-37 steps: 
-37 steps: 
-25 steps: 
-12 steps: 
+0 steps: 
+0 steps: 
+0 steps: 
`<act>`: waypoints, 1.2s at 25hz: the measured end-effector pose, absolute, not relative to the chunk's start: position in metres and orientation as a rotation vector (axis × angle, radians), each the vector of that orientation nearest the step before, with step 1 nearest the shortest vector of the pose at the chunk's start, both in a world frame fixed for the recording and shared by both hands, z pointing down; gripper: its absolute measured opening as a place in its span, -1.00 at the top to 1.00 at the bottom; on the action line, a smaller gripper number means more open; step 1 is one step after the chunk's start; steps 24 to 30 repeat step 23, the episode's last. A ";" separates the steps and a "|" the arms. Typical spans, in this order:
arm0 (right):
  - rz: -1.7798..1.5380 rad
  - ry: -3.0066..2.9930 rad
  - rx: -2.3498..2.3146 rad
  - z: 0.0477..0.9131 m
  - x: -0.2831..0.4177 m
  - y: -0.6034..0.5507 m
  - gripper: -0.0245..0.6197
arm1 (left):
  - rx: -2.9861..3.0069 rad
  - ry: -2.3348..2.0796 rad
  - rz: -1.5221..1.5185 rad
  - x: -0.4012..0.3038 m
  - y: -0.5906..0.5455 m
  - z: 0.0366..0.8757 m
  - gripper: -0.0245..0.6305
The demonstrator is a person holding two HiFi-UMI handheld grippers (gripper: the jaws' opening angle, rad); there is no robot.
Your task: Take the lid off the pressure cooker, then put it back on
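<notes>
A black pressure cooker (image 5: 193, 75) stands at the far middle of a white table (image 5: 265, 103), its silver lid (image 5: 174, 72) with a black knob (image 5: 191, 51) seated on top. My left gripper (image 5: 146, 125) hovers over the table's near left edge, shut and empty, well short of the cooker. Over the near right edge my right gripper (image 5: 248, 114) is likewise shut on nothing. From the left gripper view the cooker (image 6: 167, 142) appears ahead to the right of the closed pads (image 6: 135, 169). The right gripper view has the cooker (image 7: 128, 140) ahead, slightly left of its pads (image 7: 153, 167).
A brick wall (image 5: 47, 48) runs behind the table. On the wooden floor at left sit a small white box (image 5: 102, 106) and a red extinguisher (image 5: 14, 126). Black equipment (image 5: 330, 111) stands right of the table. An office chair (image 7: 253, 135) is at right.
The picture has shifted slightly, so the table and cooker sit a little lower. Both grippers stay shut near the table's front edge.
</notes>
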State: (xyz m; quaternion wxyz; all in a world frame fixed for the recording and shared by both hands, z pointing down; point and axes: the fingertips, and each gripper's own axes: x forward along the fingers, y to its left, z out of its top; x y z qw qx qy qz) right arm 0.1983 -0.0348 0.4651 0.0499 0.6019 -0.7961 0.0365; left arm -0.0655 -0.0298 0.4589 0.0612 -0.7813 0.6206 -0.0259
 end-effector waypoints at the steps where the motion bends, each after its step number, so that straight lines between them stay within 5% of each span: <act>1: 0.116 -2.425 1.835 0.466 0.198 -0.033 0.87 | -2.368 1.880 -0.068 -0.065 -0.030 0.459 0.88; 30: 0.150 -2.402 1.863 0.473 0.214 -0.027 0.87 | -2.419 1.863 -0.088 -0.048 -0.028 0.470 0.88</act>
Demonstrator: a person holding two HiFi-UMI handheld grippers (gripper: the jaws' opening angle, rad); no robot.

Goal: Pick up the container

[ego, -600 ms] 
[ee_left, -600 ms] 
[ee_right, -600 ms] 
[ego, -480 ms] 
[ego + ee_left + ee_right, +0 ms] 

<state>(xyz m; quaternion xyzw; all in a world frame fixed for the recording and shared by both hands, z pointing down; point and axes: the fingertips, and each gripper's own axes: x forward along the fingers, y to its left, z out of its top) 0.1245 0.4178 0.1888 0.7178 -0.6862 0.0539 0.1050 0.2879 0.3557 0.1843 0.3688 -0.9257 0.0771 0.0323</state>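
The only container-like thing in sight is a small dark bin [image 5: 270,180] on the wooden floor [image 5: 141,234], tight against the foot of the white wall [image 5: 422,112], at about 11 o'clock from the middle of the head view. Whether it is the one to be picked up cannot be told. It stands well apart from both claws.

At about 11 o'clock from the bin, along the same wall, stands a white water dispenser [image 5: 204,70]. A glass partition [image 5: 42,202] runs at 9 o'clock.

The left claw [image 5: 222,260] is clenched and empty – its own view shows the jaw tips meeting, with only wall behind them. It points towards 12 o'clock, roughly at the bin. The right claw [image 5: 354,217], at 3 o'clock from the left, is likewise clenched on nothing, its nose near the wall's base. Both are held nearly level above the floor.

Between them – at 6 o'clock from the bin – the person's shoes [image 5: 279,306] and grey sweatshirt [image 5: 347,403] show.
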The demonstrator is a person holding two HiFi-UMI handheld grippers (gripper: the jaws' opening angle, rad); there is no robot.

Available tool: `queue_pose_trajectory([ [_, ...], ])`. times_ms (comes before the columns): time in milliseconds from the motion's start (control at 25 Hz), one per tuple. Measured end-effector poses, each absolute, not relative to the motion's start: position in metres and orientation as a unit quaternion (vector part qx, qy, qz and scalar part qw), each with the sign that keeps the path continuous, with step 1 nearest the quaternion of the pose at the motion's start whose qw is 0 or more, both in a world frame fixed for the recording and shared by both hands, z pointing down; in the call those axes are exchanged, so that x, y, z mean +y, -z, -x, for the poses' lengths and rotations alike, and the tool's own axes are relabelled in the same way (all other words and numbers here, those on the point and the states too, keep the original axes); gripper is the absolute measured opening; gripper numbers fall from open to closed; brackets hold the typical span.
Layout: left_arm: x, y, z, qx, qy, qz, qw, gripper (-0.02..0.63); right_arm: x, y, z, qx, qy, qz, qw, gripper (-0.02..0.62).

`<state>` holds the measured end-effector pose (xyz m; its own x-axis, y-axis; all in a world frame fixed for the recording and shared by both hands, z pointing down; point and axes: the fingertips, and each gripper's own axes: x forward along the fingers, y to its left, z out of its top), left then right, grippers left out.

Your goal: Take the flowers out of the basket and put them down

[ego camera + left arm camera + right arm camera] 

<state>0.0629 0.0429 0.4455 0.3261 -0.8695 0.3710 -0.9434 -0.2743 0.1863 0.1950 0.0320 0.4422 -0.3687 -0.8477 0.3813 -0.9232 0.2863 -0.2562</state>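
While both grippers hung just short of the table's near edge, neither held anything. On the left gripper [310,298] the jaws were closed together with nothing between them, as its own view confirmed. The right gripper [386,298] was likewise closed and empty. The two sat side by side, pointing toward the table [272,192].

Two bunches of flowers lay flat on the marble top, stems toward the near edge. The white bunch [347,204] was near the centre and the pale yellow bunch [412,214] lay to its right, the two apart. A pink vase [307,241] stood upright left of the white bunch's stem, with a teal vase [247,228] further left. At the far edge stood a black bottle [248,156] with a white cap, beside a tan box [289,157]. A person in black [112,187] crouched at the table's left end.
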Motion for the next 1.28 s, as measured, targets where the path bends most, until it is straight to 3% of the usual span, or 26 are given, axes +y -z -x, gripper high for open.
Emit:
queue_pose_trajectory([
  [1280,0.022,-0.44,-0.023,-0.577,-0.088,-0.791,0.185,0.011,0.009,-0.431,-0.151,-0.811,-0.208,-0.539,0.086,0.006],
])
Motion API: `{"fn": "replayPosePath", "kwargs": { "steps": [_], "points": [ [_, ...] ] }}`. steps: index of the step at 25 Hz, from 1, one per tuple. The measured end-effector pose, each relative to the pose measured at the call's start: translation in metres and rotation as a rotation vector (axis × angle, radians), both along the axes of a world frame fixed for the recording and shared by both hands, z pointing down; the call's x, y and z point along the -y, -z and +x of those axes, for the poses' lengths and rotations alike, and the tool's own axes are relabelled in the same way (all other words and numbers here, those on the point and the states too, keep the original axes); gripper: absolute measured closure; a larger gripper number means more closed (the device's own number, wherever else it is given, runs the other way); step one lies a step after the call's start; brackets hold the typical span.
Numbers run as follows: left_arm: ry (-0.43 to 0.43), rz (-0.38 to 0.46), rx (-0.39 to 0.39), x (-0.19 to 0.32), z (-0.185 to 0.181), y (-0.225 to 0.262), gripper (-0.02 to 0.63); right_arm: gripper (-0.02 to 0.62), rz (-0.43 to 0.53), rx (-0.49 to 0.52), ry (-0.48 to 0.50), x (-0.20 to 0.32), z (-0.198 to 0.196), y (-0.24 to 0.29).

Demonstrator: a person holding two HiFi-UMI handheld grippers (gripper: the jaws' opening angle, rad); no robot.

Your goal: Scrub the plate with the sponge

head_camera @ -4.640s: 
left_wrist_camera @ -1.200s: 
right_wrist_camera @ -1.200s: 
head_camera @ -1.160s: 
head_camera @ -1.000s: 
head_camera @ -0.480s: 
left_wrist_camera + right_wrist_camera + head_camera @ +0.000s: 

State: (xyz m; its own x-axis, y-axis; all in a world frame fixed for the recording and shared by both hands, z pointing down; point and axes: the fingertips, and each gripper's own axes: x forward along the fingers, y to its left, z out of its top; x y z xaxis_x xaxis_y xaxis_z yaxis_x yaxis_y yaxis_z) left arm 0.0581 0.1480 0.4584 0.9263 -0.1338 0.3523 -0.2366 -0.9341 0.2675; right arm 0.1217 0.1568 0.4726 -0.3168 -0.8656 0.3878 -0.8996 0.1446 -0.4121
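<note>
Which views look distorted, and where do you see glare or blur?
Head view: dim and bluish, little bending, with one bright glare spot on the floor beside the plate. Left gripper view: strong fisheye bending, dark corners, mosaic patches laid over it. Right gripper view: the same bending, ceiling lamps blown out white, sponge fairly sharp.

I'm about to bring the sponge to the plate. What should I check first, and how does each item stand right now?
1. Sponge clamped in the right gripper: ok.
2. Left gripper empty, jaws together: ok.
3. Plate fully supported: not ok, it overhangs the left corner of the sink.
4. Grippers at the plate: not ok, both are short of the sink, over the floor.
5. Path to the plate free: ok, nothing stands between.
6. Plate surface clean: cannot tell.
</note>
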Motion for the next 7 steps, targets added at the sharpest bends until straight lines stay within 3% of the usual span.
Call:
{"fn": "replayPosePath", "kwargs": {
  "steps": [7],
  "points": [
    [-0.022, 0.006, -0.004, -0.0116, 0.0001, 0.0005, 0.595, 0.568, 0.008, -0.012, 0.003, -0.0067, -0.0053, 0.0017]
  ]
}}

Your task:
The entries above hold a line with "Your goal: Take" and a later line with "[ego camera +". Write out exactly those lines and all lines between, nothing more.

Response to the task:
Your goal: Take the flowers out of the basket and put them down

[ego camera + left arm camera + right arm camera] 

The answer requires nothing further.